CDN Video Streaming Technology
The sixth module “CDN Video Streaming Technology” focuses on the necessity and operations of advanced video service CDN (Content Delivery Network) technologies. First, the CDN structure and the operation process of CDN hierarchical content delivery is covered. Second, the CDN market value, market size, service providers, and the role of the Telcos, CDN providers, operators, and market regions are studied. Third, details on CDN cooperative caching and content routing, Query based scheme, Digest based scheme, Directory based scheme, Hashing based scheme, and the Semi-hashing based scheme are covered. Fourth, content aging and updating operations along with CDN popularity prediction and contents update techniques (with operational examples of the LRU (Least Recently Used) and LFU (Least Frequently Used) strategies) are covered in the lectures. In addition, the differences in CDN vs.
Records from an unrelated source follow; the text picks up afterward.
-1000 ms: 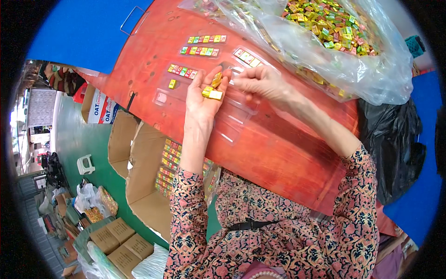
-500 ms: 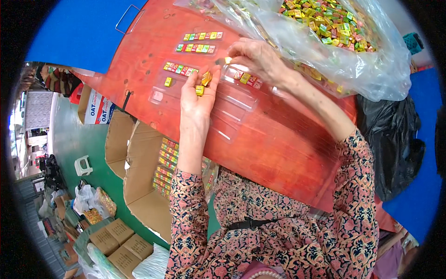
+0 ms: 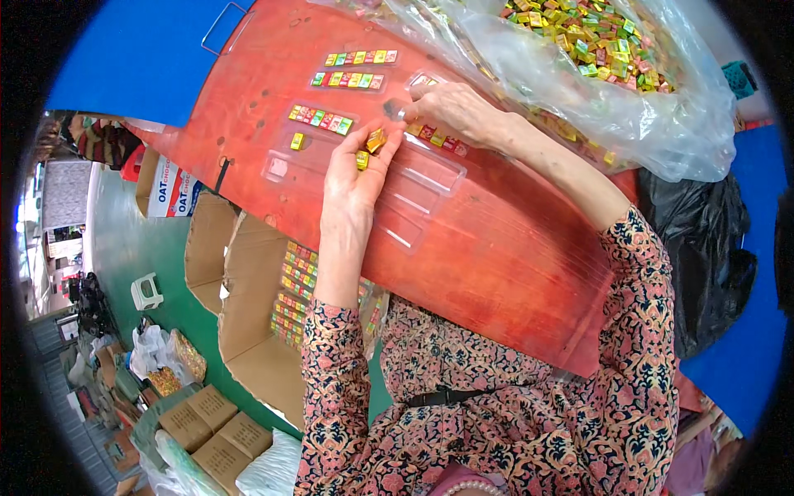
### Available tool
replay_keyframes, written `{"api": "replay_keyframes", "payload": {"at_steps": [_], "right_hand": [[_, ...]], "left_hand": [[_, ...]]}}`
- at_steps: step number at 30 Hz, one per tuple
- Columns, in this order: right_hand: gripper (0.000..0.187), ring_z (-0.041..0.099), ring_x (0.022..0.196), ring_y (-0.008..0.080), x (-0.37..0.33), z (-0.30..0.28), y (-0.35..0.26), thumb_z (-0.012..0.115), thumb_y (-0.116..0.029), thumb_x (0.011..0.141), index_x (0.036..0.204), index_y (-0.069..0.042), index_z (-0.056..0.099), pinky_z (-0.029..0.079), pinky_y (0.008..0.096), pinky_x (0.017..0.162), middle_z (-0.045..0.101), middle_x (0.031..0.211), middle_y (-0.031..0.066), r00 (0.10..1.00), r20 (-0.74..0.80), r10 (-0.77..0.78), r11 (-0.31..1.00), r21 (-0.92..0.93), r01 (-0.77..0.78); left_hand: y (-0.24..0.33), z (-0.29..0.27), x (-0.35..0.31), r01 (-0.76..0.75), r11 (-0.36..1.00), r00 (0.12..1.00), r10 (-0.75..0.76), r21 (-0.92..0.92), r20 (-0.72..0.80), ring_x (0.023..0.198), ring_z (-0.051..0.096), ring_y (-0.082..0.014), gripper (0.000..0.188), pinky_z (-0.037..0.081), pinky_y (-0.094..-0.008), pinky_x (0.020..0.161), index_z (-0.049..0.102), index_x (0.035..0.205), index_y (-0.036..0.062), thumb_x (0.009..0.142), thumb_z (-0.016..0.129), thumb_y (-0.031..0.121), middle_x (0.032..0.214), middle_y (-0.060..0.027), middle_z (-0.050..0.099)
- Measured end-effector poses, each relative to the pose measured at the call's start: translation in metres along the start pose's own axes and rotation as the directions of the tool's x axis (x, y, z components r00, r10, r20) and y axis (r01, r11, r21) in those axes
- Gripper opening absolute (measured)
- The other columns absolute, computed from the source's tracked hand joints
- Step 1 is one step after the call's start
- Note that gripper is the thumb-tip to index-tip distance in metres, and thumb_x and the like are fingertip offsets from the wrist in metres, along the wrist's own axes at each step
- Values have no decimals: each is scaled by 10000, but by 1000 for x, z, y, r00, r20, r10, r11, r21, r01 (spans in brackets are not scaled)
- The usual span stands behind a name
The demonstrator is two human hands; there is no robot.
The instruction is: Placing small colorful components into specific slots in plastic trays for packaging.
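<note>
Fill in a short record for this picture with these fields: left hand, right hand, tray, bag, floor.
left hand: left hand pinches small wrapped candies over the tray
right hand: right hand presses on a row of candies
tray: clear plastic tray on red table
bag: clear plastic bag full of candies
floor: open cardboard box holding filled trays

View: single head-worn fisheye camera, the left of a side-by-side pair; no second view supplied, so no shared field to record. Position: above the person's chest, looking steeply down and forward; patterned sleeves enter from the lower edge. Range: close; the left hand [image 3: 357, 178] and right hand [image 3: 451, 109] sit near the upper centre, over the red table [image 3: 496, 248]. Field: wide; circular frame with black corners; straight table edges bow toward the rim; floor and cardboard boxes [image 3: 248, 331] fall away at lower left; clear bag of sweets [image 3: 628, 99] at upper right.
</note>
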State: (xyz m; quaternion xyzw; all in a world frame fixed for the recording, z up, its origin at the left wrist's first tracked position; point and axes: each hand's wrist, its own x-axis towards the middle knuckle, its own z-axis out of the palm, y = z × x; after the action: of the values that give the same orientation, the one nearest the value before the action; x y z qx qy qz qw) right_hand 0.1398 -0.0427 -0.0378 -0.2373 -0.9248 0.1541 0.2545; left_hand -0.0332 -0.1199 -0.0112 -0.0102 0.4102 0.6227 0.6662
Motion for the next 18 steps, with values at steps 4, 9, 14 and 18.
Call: {"api": "replay_keyframes", "payload": {"at_steps": [4, 9, 14, 18], "right_hand": [[176, 588, 843, 306, 1, -3, -3, 550, -51, 717, 861, -70, 650, 474, 397, 705, 610, 825, 115, 997, 32, 65, 997, 43, -67], [187, 585, 696, 256, 0, -10, 7, 544, -142, 825, 955, -55, 645, 458, 349, 609, 601, 783, 111, 992, -73, 106, 975, 204, -90], [286, 439, 502, 18, -15, -49, -17, 548, -327, 894, 930, -63, 652, 343, 182, 441, 544, 709, -43, 747, 206, 632, 405, 734, -545], [291, 464, 496, 29, -46, -75, -13, 548, -318, 893, 934, -46, 642, 387, 175, 456, 534, 672, -41, 725, 258, 638, 350, 742, -572]], "left_hand": [[-1, -3, 5, 18, 1000, 1000, -18, -4, 24, 1024, 515, -422, 242, 456, -468, 926, 438, 1050, -150, 891, 413, 31, 1082, -268, 479], [-3, 3, 7, 9, 1000, 999, -10, 21, 43, 1026, 516, -428, 249, 457, -464, 928, 432, 1064, -151, 891, 406, 26, 1061, -272, 495], [-7, 15, -5, 29, 999, 997, -31, 26, 68, 1038, 510, -431, 283, 445, -466, 937, 427, 1099, -150, 908, 400, 57, 1082, -288, 496], [-19, 33, -13, 113, 994, 987, -113, 5, 111, 1060, 506, -384, 299, 430, -459, 947, 448, 1136, -103, 921, 419, 104, 1098, -265, 507]]}}
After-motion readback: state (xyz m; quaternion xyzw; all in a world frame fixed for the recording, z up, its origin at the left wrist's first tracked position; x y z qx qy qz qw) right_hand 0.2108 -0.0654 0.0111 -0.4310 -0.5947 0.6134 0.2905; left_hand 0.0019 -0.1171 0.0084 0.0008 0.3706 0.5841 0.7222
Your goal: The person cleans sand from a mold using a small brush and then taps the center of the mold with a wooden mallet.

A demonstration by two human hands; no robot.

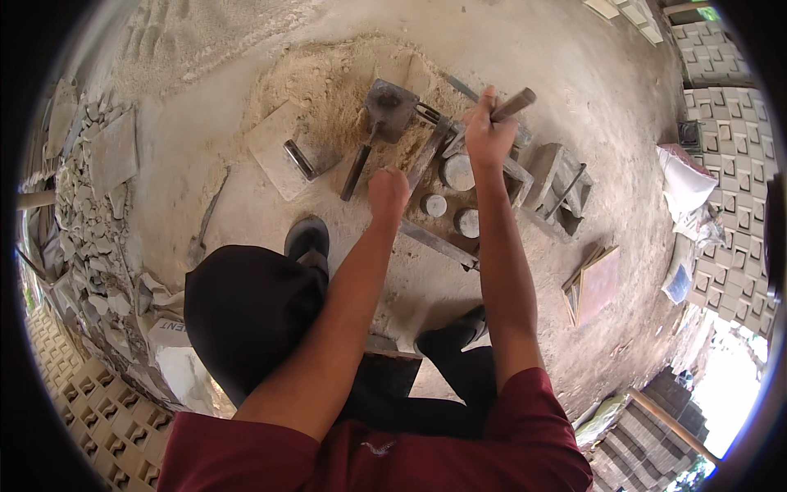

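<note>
My right hand (489, 135) is raised over a metal mould (516, 176) and grips a brown wooden handle (516, 104); the tool's head is hidden behind the hand. My left hand (388, 193) is a closed fist at the lower end of a slanted grey metal bar (428, 156) that leans against the mould. Three short grey cylinders (457, 172) (434, 205) (467, 222) stand between my hands. A flat-bladed scoop (389, 107) with a dark handle lies on the sand pile (328, 90) just beyond my left hand.
A flat slab (275, 168) carrying a small metal piece lies at left. A metal frame (566, 184), a long bar (438, 243) and stacked tiles (597, 287) are at right. Rubble (90, 230) is at left, white sacks (684, 180) and patterned blocks (730, 123) at right. My shoes (307, 238) rest on the concrete floor.
</note>
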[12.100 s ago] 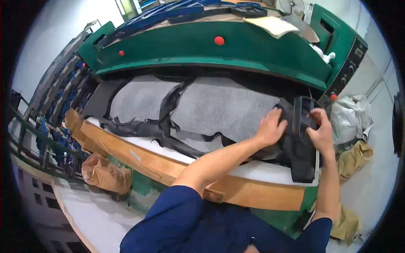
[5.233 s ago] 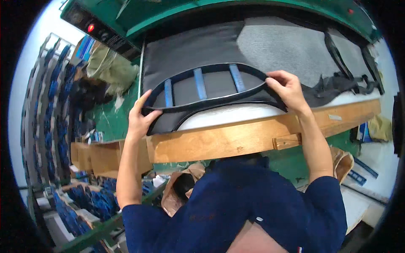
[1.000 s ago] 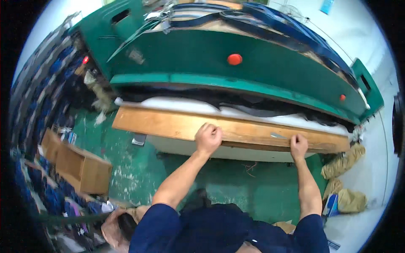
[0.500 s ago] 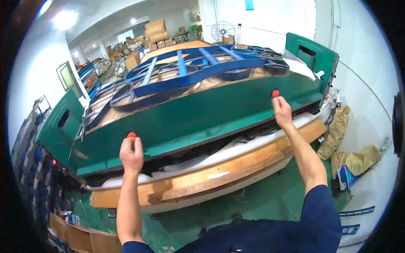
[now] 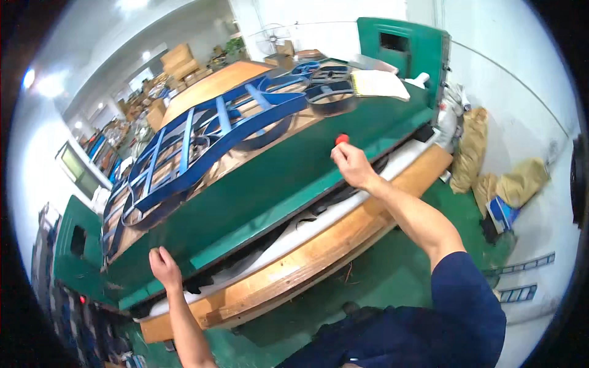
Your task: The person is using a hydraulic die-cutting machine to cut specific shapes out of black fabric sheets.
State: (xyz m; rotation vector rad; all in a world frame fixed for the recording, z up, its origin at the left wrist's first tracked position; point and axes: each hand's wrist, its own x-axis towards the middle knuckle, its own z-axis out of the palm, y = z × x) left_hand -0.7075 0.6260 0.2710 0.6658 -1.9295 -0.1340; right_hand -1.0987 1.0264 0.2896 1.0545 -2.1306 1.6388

Mobile CDN technology are discussed.
AR Smartphone Project
The seventh module “AR Smartphone Project” focuses on two AR smartphone projects using the IKEA Catalog and Google Translate applications. First the operation features of the IKEA Catalog and Google Translate AR applications are studies in the project. Second the limitations of the operation process of these AR applications are tested to recognize how the brightness levels, shined light angles, shape and size of the area and object, distance, font and texture types, and language translations types can influence the accuracy of the AR operations.